When I met the ESRI about this matter last year and asked whether it would be possible to model an accurate projection of current pent-up demand, the ESRI said it would be but that it had not been considered in its previous report. From what the Minister of State has said, it is not being considered in this report either. It is not the same as headship and new household formation. It is very different.

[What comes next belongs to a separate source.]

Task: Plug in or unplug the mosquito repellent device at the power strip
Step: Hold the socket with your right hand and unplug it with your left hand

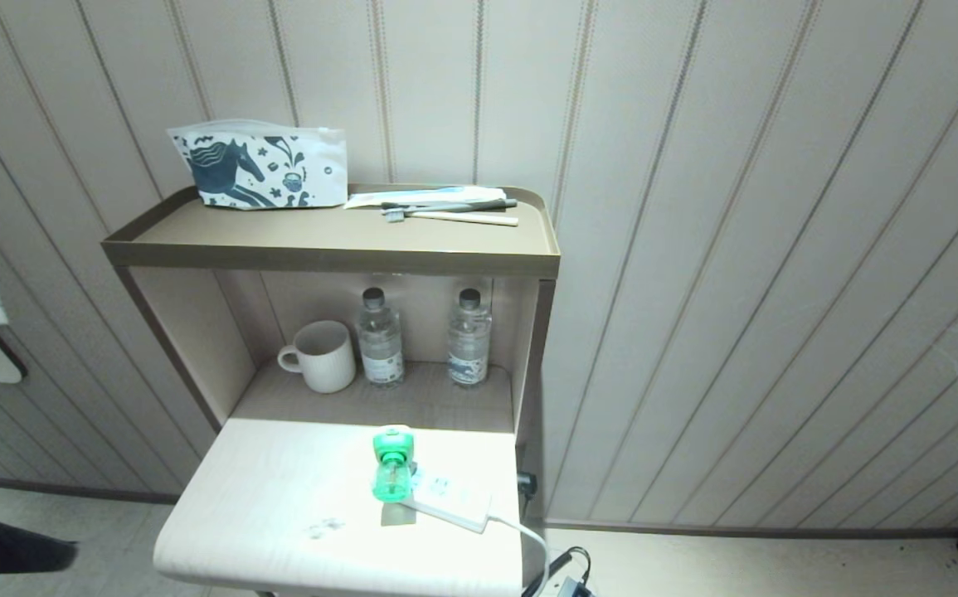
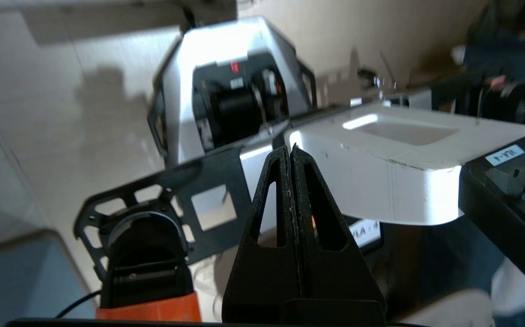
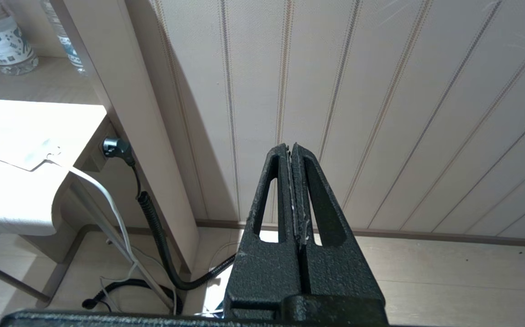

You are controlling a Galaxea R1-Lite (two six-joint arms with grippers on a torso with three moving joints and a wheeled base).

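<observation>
A pale table (image 1: pixel 279 497) was seen below a two-level shelf (image 1: pixel 329 249). On the table's right part lay the strip (image 1: pixel 454 500), its cord (image 1: pixel 520 531) falling over the edge. The device (image 1: pixel 392 464) stood seated in the strip's left end, bottle toward the table front, so unplugging was judged the step in hand, not yet begun. The left gripper (image 2: pixel 292 152) was pressed closed and empty, aimed at the robot's own body, well apart from the table. The right gripper (image 3: pixel 291 150) was likewise closed on nothing, facing the wall beside the table. For the next move, opened fingers around the device's head and a straight pull would be called for. The prongs were hidden; the sockets were washed out by glare.
</observation>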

I am not asking why pent-up demand is not included in the ESRI report, although that is an important question. Rather, in the absence of it being explicitly listed in section 19, the Government is now being allowed to do what it did in 2019, that being not including pent-up demand or unmet demand in the ESRI’s terms of reference. Why is the issue of pent-up or existing demand not included in section 19(2)? Why is it not explicitly referenced in sections 20 and 21 in respect of the review of the national planning framework that is being undertaken currently? Does the Minister of State not accept that, just like the 2019 ESRI report based on the 2016 census and the inadequate terms of reference given to the ESRI by the Government, chronically underestimated new need for housing is one of the reasons the Government has been so widely criticised by all independent experts, the industry and the Opposition for having macro targets in the housing plan that are too low? If the Government repeats the same mistake – from what the Minister of State has said, it sounds like it will – any revision of the underlying population growth targets in the national planning framework, the review of the planning framework and the subsequent underestimation of real housing need delivery in the revision of the housing plan, as these three matters are connected, will pose a major problem. Why is the issue of pent-up demand not included in section 19?